During his April 28 address to Congress, President Joe Biden unveiled an ambitious $1.8 trillion plan to whip the U.S. economy back into shape amid fallout from the ongoing coronavirus pandemic. His strategy would include several key pillars to help struggling middle-class families and college students, which is a pretty big deal — especially when it comes to higher education. Biden's American Families Plan could mean free college, and honestly, it would be about time.
"When this nation made 12 years of public education universal in the last century, it made us the best-educated and best-prepared nation in the world," Biden stated during his congressional address. He emphasized, however, that 12 years of public education was no longer enough to serve Americans in the 21st century. "That’s why the American Families Plan guarantees four additional years of public education for every person in [the country], starting as early as we can," he added.
This portion of his proposed legislation, spearheaded by first lady Jill Biden, who holds a doctorate in educational leadership, would add two years of free community college for any enrolled student, in addition to two free years of preschool. Biden's plan would also make higher education more accessible to low-income Black and brown communities by "[increasing] Pell Grants and investment in historically Black colleges and universities, Tribal colleges, and minority-serving institutions," he stated.
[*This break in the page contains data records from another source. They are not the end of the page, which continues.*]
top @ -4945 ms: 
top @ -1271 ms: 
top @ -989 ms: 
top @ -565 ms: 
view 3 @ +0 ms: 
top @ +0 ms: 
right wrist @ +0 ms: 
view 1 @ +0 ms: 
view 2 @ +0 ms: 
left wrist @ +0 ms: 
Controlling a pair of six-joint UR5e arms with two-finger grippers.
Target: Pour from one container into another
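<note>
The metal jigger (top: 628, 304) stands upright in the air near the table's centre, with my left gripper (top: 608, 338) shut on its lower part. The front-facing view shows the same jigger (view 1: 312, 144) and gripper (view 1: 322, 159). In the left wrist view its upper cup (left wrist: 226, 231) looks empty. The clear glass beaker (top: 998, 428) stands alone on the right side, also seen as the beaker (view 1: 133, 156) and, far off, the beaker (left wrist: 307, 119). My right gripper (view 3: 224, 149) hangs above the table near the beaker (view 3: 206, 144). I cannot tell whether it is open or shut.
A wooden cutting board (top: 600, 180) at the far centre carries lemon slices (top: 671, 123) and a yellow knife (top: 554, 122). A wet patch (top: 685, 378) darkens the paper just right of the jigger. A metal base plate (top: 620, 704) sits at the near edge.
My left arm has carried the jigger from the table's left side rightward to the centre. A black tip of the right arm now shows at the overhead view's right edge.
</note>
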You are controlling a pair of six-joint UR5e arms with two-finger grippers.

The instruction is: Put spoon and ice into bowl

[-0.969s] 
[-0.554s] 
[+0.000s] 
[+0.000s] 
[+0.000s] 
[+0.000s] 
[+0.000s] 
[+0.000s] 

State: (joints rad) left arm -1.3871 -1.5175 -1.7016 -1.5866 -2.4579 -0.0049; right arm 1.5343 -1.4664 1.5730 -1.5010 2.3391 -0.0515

Students wouldn't have to do any extra work to reap the benefits of free college in Biden's American Families plan, either: Funding would go directly to community colleges, and tuition would be free for all students — all they'd have to do is enroll, the White House confirmed on April 29. The legislation also includes funding to invest in educators, "improving teacher training and support so that our schools become engines of growth at every level," according to an April 28 press release on the plan.
If passed, Biden's $1.8 American Families Plan would be one of the country's most extensive investment in child care, paid leave, and early education. However, the plan is likely to face multiple roadblocks in Congress, as Republican lawmakers are unlikely to offer support. In the Republican rebuttal to Biden's address to Congress, Sen. Tim Scott dismissed much of the president's proposed legislation as a "liberal wish list of big government waste," while other lawmakers continue to balk at Biden's strategy to fund the legislation by raising taxes on America's ultra-wealthy.
"The IRS will crack down on millionaires and billionaires who cheat on their taxes. That’s estimated to be billions of dollars," Biden explained during his address. According to a 2019 study from economists at U.C. Berkeley, America's richest 400 families pay a lower overall tax rate than the middle class, per CBS News. "I will not add to the tax burden of the middle class of this country. They’re already paying enough. What I’ve proposed is fair. It’s fiscally responsible," he added.
While it's still unclear when, exactly, the House will hold a vote over Biden's American Families Plan, one thing is certain: College students continue to face an uphill battle with covering the mounting costs of higher education in the United States.